NYU Berlin Lecturer Colin Self was on a ten-day trip in Mexico when the COVID-19 crisis broke. His ten-day trip has become a multi-month journey, though the composer and choreographer continues to teach his NYU Berlin course, Experiments in the Future of Performing and Producing, from Mexico City.
Self, who teaches in the Clive Davis Institute program in Berlin, explores themes related to expanding consciousness, troubling binaries, and boundaries of perception and communication, and his teaching is focused on the “exchange of energies” in the classroom. His class has a virtual live performance coming up on May 15. Details are in the flyer below.
1 – What inspired you to teach at NYU Berlin? How have you found the experience?
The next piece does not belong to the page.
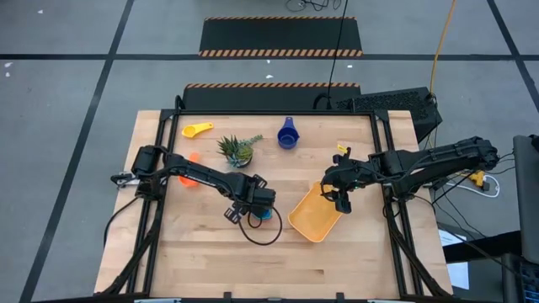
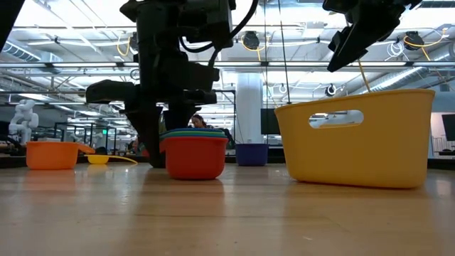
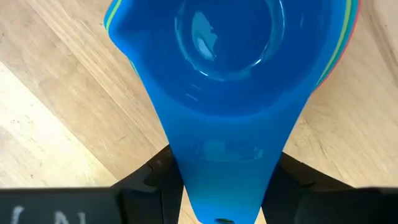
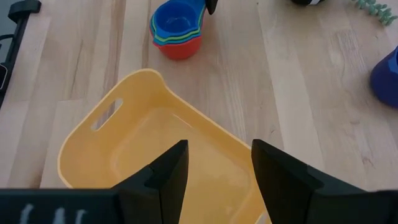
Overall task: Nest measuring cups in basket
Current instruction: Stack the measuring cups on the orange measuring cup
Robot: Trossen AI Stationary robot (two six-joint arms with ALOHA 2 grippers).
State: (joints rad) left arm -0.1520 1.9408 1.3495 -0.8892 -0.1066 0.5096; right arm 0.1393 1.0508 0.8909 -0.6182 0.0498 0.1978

I was really fortunate to have met Jason King, Associate Professor and the founding faculty member of The Clive Davis Institute of Recorded Music who developed the international study abroad program Clive Davis Institute x Berlin. After some initial conversations, he invited me to submit a performance syllabus. With some dialogue, Jason generously approved and I jumped right into teaching. It immediately felt like I was on the right path, in the right place. Performance is my life and getting to build and share ideas about what it is and what it can be is an ongoing practice. The experience has been incredibly inspiring, from the first class into the current class. One of the best things about teaching is the perpetual learning experience that occurs in all directions, with dialogue unfolding into new territory every term. Perceiving and experiencing the world of music and performance through the eyes of artists who are 20 and 21 years old folds back into my own learning of what the future of music and performance will be.
2 – Prior to the COVID-19 crisis did you have any experience with remote learning / teaching?
No, this is all fairly new to me.
3 – How have you found the transition? How do the classes work?
It was certainly a challenge at first try to think about performance as something that we could be in dialogue about over distance. So much of the class is about this kind of vis-à-vis energetic exchange between all of us in the laboratory of watching and responding to performance. As a perfmonance-maker that is really something that I cherish about performance pedagogy. The IRL [in real life] experience. It has required a great amount of re-imagining with a lot of care being put into presenting alternatives; asking questions about how the psychological and emotional conditions of this experience also affects art-making and performance.
It took a couple of weeks to get into the flow of things, but actually turned out to be a wonderful bonding experience for the group. So often this class is about connectivity and creating mutually supportive relationships students have with each other and each other’s art-making.
4 – I noticed that you developed a new syllabus for a Zoom course and specifically pivoted to “explore the canon of experimental art made during pandemics, global crises, and how individual and collective limitations can activate opportunities to experiment and grow as artists.” Can you comment about that? Can and will great art come of this?
One of the most fruitful things that happened as COVID was unfolding was engaging with others about what it might mean to make art in this time. It started with a letter by California College of the Arts Dean of Fine Arts Allison Smith about art being made during crises and the role artists have to heal and process our collective experiences. I was then in conversation with Jason King about the AIDS crisis and trench art and the really deep emotional history we have on this planet of artists making work under challenging circumstances. Quite often history shows us that some of the most grave circumstances brought forth some of the most inspiring and evolutionary art-making. Now that we are seeing the amplification of care as a priority, and the distribution of resources to people who do not have as much, the creative landscape is changing.
5 – Have you or the students learned anything – whether academically or personally – that you might not have done in a classroom?
One of the biggest lessons for me and so many others I’ve been in communication with has been the vitality of live performance and public assembly, and what a source of inspiration and energy that is to us both individually and collectively. Performance has always been a real life process of dreaming a better, different world into reality. Without that energetic interaction, I’ve realized what a treasure those experiences are and how there is really no replacing that over digital experiences.
6 – Anything else you would like to share?
I could say how deeply grateful I am for the interdependence and care that has appeared among colleagues both at NYU and other schools, to be in conversation with the present day circumstances, working together to re-imagine both our pedagogy and how to move forward together in a way that acknowledges and incorporates our collective condition. The problem-solving together, especially in regards to something like performance, continues to be one of the most inspiring experiences I’ve had at NYU – seeing across distance and difference, everyone working together to nurture our shared process of teaching.